Trotz einer recht raschen Gärung brachten die Trauben einen wunderbar aromatischen Jungwein mit einer feinen Säure hervor. Dann aber haben wir einen entscheidenden Fehler gemacht: wir haben viel zu früh und zu scharf filtriert! Neben der Reduktion der Ausbeute (knapp 50 Liter nach dem Filtern) flachte der Wein zusehends ab und konnte praktisch nicht mehr gelagert werden – es war fast zum Heulen. Aber wir haben aus unseren Fehlern gelernt und werden es im kommenden Jahr eben besser machen!



Frühjahr 2020:

Inzwischen haben wir knapp 1.000 Rebstöcke in unserem Bestand, zuletzt hinzu kam eine PIWI-Neuzucht aus Weinsberg, die wir im Versuchsanbau betreuen. Hier müssen demnächst Erziehungsgerüste gebaut werden, dann ist auch diese Anlage komplett.

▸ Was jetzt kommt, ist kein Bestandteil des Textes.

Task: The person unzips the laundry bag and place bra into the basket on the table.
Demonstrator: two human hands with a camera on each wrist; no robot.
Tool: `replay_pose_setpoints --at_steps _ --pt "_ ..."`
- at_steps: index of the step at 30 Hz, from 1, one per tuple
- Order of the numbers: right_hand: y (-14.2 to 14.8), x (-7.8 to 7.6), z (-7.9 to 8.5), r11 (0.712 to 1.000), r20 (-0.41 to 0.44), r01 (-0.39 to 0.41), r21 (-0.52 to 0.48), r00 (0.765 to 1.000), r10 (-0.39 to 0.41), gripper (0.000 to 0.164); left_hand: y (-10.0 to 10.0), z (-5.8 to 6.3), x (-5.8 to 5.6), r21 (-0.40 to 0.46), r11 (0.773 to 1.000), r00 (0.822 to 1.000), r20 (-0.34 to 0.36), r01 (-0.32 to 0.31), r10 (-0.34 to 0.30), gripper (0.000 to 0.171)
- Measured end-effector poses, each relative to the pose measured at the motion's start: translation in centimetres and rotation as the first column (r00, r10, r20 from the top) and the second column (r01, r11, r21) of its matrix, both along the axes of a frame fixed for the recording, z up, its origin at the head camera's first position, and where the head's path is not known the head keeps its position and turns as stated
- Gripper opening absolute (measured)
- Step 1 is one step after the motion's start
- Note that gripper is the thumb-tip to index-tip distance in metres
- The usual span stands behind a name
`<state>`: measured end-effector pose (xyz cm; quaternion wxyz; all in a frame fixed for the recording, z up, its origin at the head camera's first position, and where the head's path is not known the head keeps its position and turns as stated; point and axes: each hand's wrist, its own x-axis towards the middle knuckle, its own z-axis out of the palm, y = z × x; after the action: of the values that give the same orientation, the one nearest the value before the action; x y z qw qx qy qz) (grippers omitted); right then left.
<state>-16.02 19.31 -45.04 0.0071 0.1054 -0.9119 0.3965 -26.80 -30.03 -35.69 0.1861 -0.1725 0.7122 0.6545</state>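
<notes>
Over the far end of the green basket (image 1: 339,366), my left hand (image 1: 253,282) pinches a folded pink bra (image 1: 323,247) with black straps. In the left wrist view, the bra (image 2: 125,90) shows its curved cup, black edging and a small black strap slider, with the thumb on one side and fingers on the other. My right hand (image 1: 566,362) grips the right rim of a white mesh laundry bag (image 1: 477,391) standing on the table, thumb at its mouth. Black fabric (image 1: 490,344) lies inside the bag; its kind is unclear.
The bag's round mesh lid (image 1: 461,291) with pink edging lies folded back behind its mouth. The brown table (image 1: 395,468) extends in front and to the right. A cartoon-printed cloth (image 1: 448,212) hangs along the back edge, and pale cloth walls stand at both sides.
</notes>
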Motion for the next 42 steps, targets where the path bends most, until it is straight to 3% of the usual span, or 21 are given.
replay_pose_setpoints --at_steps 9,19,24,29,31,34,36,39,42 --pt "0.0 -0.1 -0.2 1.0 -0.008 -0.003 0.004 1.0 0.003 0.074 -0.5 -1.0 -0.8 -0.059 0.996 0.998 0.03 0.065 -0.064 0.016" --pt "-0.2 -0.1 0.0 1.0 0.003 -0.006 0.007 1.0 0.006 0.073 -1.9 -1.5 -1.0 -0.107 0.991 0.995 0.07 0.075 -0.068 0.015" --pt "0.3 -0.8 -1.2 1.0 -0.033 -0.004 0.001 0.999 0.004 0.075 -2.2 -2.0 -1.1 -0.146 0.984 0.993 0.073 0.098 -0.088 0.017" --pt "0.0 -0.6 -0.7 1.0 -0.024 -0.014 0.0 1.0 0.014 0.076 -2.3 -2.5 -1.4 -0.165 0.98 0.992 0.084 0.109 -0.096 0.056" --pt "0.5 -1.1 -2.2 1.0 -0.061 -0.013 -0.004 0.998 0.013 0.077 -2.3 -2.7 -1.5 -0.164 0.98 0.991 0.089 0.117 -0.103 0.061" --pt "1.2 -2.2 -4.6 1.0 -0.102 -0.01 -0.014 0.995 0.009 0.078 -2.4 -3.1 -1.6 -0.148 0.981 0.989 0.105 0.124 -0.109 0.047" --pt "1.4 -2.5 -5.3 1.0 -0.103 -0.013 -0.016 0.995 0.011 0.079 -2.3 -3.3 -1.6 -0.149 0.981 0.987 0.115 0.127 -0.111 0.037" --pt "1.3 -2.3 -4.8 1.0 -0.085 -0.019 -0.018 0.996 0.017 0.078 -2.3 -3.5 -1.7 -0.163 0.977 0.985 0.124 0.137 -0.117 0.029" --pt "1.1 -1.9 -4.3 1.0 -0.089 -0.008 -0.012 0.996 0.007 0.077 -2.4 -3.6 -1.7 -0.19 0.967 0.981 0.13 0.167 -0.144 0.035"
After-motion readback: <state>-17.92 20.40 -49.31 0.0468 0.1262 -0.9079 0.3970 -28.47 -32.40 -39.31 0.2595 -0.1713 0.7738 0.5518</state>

Nachdem die Reben ausgangs Winter sanft zurückgeschnitten wurden, haben die im 1. bzw. 2 Standjahr befindlichen Stöcke im April und Mai prächtig ausgetrieben. Alle Triebausbrucharbeiten sind schon erledigt. Nun gilt es, die Pflanzen zu beobachten und die notwendigen Anbindearbeiten durchzuführen, damit sich die jungen Reben in die vorgesehene Erziehungsform fügen.

Viel Arbeit macht das manuelle Entkrauten rund um die Stöcke und das vorsichtige Ausmähen in den Zeilen, um die beigepflanzten Bodendecker zu schonen.

Die bislang recht trockene Witterung lässt die in diesem Jahr neugepflanzten Reben nur langsam "ins Grün gehen" – aber wir haben ja Zeit!